Bourse de recherche Charles-D.-Gonthier

À propos de la bourse

Créée en 2009 en l’honneur de feu le juge Charles D. Gonthier de la Cour suprême du Canada, ancien président de l’Institut, la Bourse de recherche Charles-D.-Gonthier de 7 500 $ appuie les travaux scientifiques qui traitent d’un sujet ayant rapport au thème de la conférence annuelle de l’ICAJ. Chaque conférence annuelle aborde des sujets particuliers qui s’inscrivent dans les priorités de l’Institut :

  • La justice, une valeur humaniste et sociale
  • La justice, un service public
  • La justice dans une économie mondiale et un monde interdépendant

Conférence commémorative : Il est maintenant possible de s’inscrire à la Conférence commémorative Charles-D.-Gonthier – 2e Édition organisée par le Centre de droit international du développement durable (CDIDD), et qui aura lieu à Montréal, le vendredi 23 juin 2017. Conférenciers : Mme Irene Khan, directrice générale de l’organisation internationale du développement du droit et l’honorable Guy Canivet, vice-président de la Commission d’éthique du CIO, ancien membre du Conseil constitutionnel de France et ancien président de la Cour de Cassation.
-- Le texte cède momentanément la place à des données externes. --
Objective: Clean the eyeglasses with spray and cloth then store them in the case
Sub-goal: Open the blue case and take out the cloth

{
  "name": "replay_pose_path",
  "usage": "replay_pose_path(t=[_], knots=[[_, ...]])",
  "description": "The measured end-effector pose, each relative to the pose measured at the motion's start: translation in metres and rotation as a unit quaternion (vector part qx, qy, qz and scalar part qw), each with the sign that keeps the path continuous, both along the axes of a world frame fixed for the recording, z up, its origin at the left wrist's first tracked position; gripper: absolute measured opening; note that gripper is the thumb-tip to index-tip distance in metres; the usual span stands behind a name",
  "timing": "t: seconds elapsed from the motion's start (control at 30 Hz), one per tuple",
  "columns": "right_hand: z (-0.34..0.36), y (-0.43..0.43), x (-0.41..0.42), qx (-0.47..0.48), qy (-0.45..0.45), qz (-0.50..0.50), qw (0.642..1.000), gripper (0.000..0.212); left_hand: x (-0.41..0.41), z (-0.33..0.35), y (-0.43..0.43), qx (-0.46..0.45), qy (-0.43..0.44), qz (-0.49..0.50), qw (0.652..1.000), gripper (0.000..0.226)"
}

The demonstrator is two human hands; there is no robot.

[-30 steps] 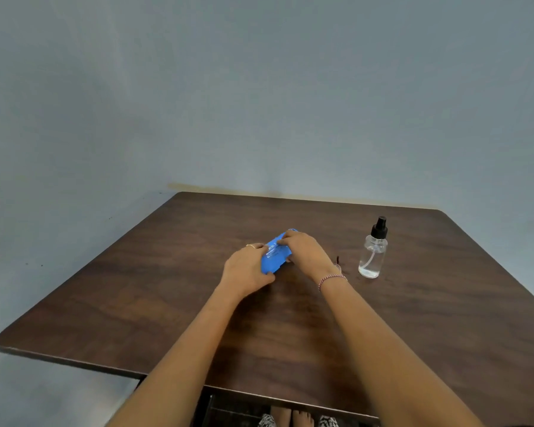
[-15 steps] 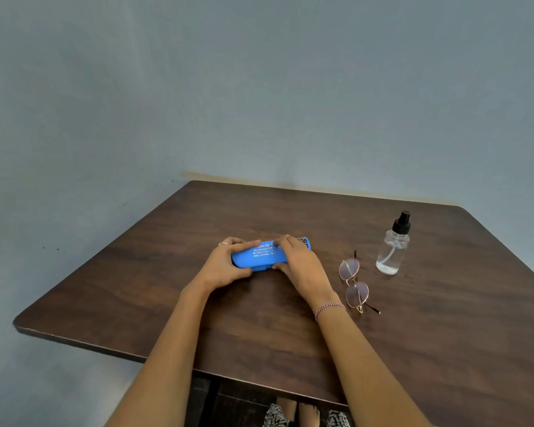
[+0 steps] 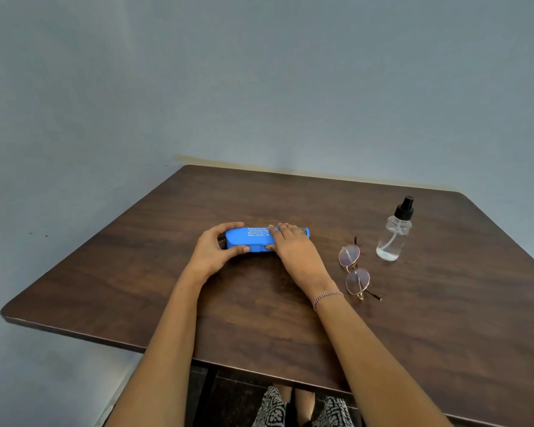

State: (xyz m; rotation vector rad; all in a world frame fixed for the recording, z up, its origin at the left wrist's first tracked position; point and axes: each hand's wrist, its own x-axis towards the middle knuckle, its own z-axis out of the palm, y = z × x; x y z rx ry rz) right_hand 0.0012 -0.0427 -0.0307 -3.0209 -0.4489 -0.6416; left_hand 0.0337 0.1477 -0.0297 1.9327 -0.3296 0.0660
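A closed blue glasses case (image 3: 253,240) with white lettering lies flat on the brown wooden table (image 3: 290,303), near its middle. My left hand (image 3: 213,252) grips the case's left end, thumb on the near side and fingers curled over the far side. My right hand (image 3: 293,246) holds the right half, fingers laid over the top and thumb at the front seam. Round, thin-rimmed eyeglasses (image 3: 353,268) lie on the table just right of my right wrist. A clear spray bottle (image 3: 395,235) with a black nozzle stands upright right of the glasses. No cloth is visible.
The table stands in a corner of plain grey-blue walls; its far edge meets the wall. The near edge runs across the bottom, with my patterned-clad legs and feet (image 3: 290,408) showing below it.
The case went from tilted up between my hands to lying flat on the table. The view shifted, bringing the eyeglasses into sight beside my right wrist.
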Motion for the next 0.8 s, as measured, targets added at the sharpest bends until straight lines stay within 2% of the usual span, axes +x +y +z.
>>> replay_pose_path(t=[0.1,0.23,0.3,0.4,0.53,0.6,0.67,0.8], knots=[[0.004,-0.003,0.008,0.029,-0.054,0.021,0.998,0.036,-0.003,-0.002,0.000,0.016,-0.012,-0.016,1.000,0.082],[0.022,-0.006,0.016,0.050,-0.008,0.021,0.998,0.037,-0.006,-0.001,0.000,0.028,0.004,0.004,1.000,0.101],[0.030,-0.010,0.022,0.073,-0.018,-0.010,0.997,0.036,-0.005,-0.002,-0.001,0.038,0.000,0.005,0.999,0.105],[0.037,-0.016,0.031,0.116,-0.020,-0.036,0.992,0.035,-0.004,-0.005,-0.002,0.047,0.001,0.008,0.999,0.105],[0.044,-0.022,0.042,0.214,0.055,-0.060,0.973,0.036,-0.001,-0.005,-0.003,0.063,-0.006,0.013,0.998,0.101],[0.043,-0.022,0.047,0.259,0.062,-0.067,0.962,0.034,0.000,-0.005,-0.003,0.067,-0.010,0.017,0.998,0.099],[0.042,-0.021,0.050,0.261,0.045,-0.067,0.962,0.035,0.000,-0.005,-0.003,0.077,-0.017,0.025,0.997,0.098],[0.035,-0.015,0.054,0.201,-0.015,-0.096,0.975,0.043,0.001,-0.005,-0.001,0.122,-0.030,0.056,0.991,0.097]])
Soumettre votre candidature

  • Le concours est ouvert aux professeurs et diplômés d’universités canadiennes.
  • Il est entendu que l’ICAJ recevra un rapport détaillé des dépenses réclamées avec la remise du rapport de recherche.
  • Les candidats doivent compléter le formulaire ci-joint et le soumettre par courriel à l’adresse icaj@ciaj-icaj.ca, au plus tard le 15 mars 2017.

La personne titulaire de la Bourse de recherche Charles-D.-Gonthier est invitée à entreprendre des démarches pour assurer la publication d’un article dans une revue reconnue et à faire mention de l’appui financier apporté par l’ICAJ.
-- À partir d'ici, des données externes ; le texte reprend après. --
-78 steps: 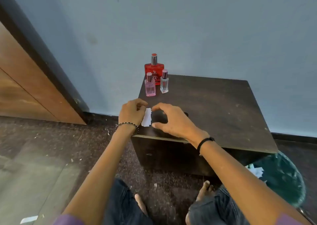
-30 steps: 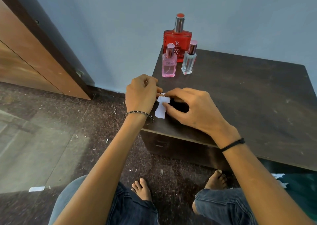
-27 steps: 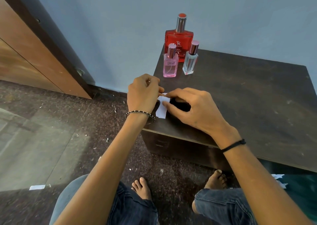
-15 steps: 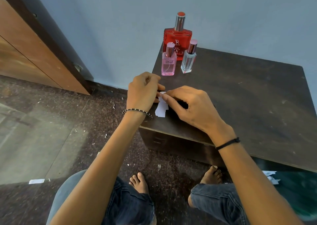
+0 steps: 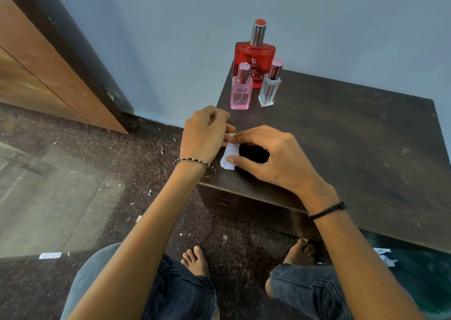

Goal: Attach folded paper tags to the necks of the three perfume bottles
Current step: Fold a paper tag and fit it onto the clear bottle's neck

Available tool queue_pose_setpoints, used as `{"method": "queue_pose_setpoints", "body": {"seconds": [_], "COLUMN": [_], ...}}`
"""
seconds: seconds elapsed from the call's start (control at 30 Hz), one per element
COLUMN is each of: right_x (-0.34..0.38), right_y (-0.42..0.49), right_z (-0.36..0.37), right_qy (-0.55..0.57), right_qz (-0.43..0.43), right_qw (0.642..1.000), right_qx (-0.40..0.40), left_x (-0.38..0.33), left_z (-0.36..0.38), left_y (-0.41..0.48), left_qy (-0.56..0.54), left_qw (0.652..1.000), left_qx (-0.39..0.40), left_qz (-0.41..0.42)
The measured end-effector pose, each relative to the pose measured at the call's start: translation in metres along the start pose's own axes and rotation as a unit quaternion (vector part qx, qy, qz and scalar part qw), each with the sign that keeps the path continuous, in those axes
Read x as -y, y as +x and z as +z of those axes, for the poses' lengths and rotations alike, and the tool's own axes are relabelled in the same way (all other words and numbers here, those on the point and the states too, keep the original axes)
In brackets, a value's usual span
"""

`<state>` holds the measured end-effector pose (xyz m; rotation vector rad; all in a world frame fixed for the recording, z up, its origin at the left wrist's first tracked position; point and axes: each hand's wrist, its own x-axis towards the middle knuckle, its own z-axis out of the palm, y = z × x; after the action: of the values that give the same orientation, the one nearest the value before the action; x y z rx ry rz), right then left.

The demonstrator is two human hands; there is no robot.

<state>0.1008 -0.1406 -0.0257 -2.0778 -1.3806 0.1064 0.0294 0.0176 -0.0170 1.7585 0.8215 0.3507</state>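
Note:
Three perfume bottles stand at the back left corner of a dark wooden table (image 5: 353, 134): a tall red bottle (image 5: 255, 58), a small pink bottle (image 5: 241, 92) in front of it and a small clear bottle (image 5: 269, 88) to the right. No tag shows on their necks. A small white paper tag (image 5: 229, 156) lies near the table's left front edge. My left hand (image 5: 205, 134) pinches its top end. My right hand (image 5: 271, 156) grips it with forefinger on top and thumb on the lower part. A black object under my right palm is mostly hidden.
The table stands against a blue wall. A brown wooden door (image 5: 36, 75) is at the left. Paper scraps (image 5: 50, 255) lie on the dark speckled floor. My bare feet (image 5: 196, 258) are below the table's front edge. A green bin (image 5: 427, 283) with paper sits at the lower right.
Both hands stay on the paper tag; my right thumb has slid down onto its lower part. The view has shifted slightly closer.

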Motion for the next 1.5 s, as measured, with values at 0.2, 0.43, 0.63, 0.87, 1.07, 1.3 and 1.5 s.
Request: {"method": "queue_pose_setpoints", "body": {"seconds": [0.2, 0.43, 0.63, 0.87, 1.07, 1.3, 1.5], "right_x": [-0.001, -0.003, -0.001, 0.001, -0.002, 0.002, 0.007], "right_y": [-0.001, 0.002, 0.004, 0.008, 0.010, 0.011, 0.011], "right_z": [-0.002, 0.002, 0.004, 0.008, 0.010, 0.011, 0.014], "right_qy": [-0.005, -0.006, 0.045, 0.133, 0.128, 0.056, 0.044], "right_qz": [-0.008, 0.000, 0.040, 0.093, 0.100, 0.051, 0.083], "right_qw": [1.000, 1.000, 0.997, 0.982, 0.984, 0.993, 0.984], "right_qx": [0.024, -0.005, -0.047, -0.092, -0.069, -0.096, -0.152], "left_x": [-0.001, -0.001, -0.001, 0.001, 0.000, 0.001, 0.002], "left_z": [0.000, 0.000, -0.006, -0.022, -0.022, -0.020, -0.019], "left_y": [0.000, 0.002, 0.007, 0.014, 0.008, 0.008, 0.010], "left_qy": [0.001, 0.011, 0.002, -0.006, 0.083, 0.077, 0.082], "left_qw": [1.000, 1.000, 0.999, 0.988, 0.987, 0.989, 0.990], "left_qx": [0.001, 0.010, 0.041, 0.148, 0.139, 0.126, 0.118], "left_qz": [-0.004, -0.011, -0.015, -0.049, 0.007, 0.014, 0.011]}}
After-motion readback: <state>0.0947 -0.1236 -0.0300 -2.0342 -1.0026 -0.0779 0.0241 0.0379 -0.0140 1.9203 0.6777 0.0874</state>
Bourse de recherche Charles-D.-Gonthier – Détails à imprimer
Bourse de recherche Charles-D.-Gonthier – Formulaire d’inscription 
Communiqué « Appel de candidatures » émis le 16 novembre 2016

 

Les candidats sont invités à effectuer une recherche sur un sujet lié au thème de la Conférence annuelle de 2017 :

Le Canada a 150 ans – La diversité culturelle et religieuse dans l’administration de la justice

Depuis la Confédération, la société canadienne s’est transformée en une société plus inclusive et plus égalitaire. La route fut jalonnée de réalisations et d’aspirations, mais aussi de conflits et de controverses. D’où le thème proposé pour la Conférence annuelle de l’ICAJ, soit la diversité dans l’administration de la justice au Canada. Il n’y a aucune facette de l’administration de la justice qui n’ait été revisitée afin de refléter nos valeurs de diversité et d’inclusivité. Cela est évident dans tous les aspects du droit public et du droit privé. Les institutions publiques et leurs mandats ont été réformés afin de refléter ces valeurs et de les renforcer. L’expression la plus manifeste de cette métamorphose se trouve sans doute dans la Charte canadienne des droits et libertés.
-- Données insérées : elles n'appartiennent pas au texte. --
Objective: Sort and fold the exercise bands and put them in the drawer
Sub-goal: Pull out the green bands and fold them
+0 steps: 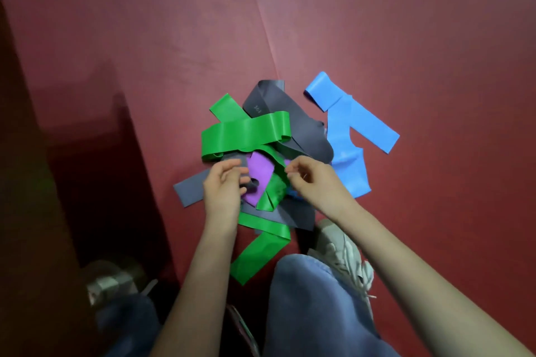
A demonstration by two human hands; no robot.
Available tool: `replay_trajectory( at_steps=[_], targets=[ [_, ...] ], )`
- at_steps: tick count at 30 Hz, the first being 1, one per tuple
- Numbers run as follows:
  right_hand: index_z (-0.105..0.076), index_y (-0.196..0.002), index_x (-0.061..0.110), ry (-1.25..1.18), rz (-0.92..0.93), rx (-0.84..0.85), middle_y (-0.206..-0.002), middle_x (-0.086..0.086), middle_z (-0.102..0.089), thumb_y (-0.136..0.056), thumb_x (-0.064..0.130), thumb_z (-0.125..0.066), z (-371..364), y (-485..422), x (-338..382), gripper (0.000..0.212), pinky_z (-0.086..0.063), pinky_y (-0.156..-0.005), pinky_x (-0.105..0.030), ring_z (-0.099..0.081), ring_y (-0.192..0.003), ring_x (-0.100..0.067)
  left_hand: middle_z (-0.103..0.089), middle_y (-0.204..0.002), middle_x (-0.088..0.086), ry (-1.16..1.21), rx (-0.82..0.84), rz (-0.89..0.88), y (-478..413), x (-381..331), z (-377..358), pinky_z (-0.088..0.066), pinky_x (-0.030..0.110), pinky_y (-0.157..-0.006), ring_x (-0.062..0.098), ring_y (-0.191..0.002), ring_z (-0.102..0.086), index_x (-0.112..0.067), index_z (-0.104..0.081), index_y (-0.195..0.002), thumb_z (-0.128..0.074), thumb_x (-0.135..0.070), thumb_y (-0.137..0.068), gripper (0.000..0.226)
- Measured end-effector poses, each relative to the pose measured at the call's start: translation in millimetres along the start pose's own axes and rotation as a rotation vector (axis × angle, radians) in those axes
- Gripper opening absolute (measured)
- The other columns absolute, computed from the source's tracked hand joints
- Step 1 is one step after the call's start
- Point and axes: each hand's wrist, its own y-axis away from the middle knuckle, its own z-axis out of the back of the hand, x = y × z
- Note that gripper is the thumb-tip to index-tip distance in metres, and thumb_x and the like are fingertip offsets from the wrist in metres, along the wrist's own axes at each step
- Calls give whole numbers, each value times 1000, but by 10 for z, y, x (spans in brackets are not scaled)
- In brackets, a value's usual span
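The purple band point(259, 171) is pinched by the left hand's point(222, 187) fingers point(234, 166), the tangled green band point(246, 132) by the right hand's point(311, 178)

You've a green band point(246, 132), a slate-grey band point(278, 104), a purple band point(261, 166), and at two o'clock a sky-blue band point(345, 130), on your dark red floor point(406, 38).

A dull red floor point(391, 23) is stretching across the scene, soft light falling on its middle while a crease point(260, 17) is running up it; at the left (deep in shadow) a dark glossy panel point(43, 182) is standing.
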Motion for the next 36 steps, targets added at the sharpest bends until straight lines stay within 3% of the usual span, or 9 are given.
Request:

L’importance de l’inclusivité et de l’égalité dans l’administration de la justice n’a pas toujours été reconnue, et leur réalisation ne s’est pas faite sans heurts. Il existe de nombreux exemples de résistance ou d’opposition, dont l’expérience des populations autochtones et le traitement des minorités lors de conflits internationaux. Malgré l’arrivée de vagues d’immigration au sein d’une communauté de plus en plus cosmopolite, il ne saurait être soutenu que l’histoire de l’administration de la justice au Canada fut une suite ininterrompue de gestes respectueux et d’accommodements. Il y eut en effet certains manques, lesquels ne peuvent être passés sous silence.

Aujourd’hui, l’engagement du Canada à promouvoir l’égalité et l’inclusivité ne fait guère de doute. Il soutient la reconnaissance, l’enchâssement et l’application des droits depuis la seconde moitié du XXe siècle. Les effets actuels de cet engagement sur l’administration de la justice sont manifestes, et il pourrait y en avoir d’autres dans l’avenir.

Pour ces raisons, l’objectif de la Conférence annuelle de 2017 sera de présenter un examen critique de la diversité dans l’administration de la justice, en mettant l’accent sur la diversité culturelle et religieuse.

Il est primordial de définir d’abord la notion de diversité. Il est convenu de parler du Canada comme d’une société multiculturelle ou multiethnique. Ces caractéristiques doivent être prises en compte dans toute évaluation de la diversité au sein de l’administration de la justice. La diversité est un terme englobant qui permet de créer différents groupements sociaux, mais qui permet aussi à différents thèmes de circuler tant à l’intérieur de ces groupes qu’entre eux. La diversité est donc un terme de prédilection à la lumière duquel évaluer la manière dont les institutions publiques servent (ou échouent à servir) les objectifs d’inclusivité et d’égalité dans l’administration de la justice.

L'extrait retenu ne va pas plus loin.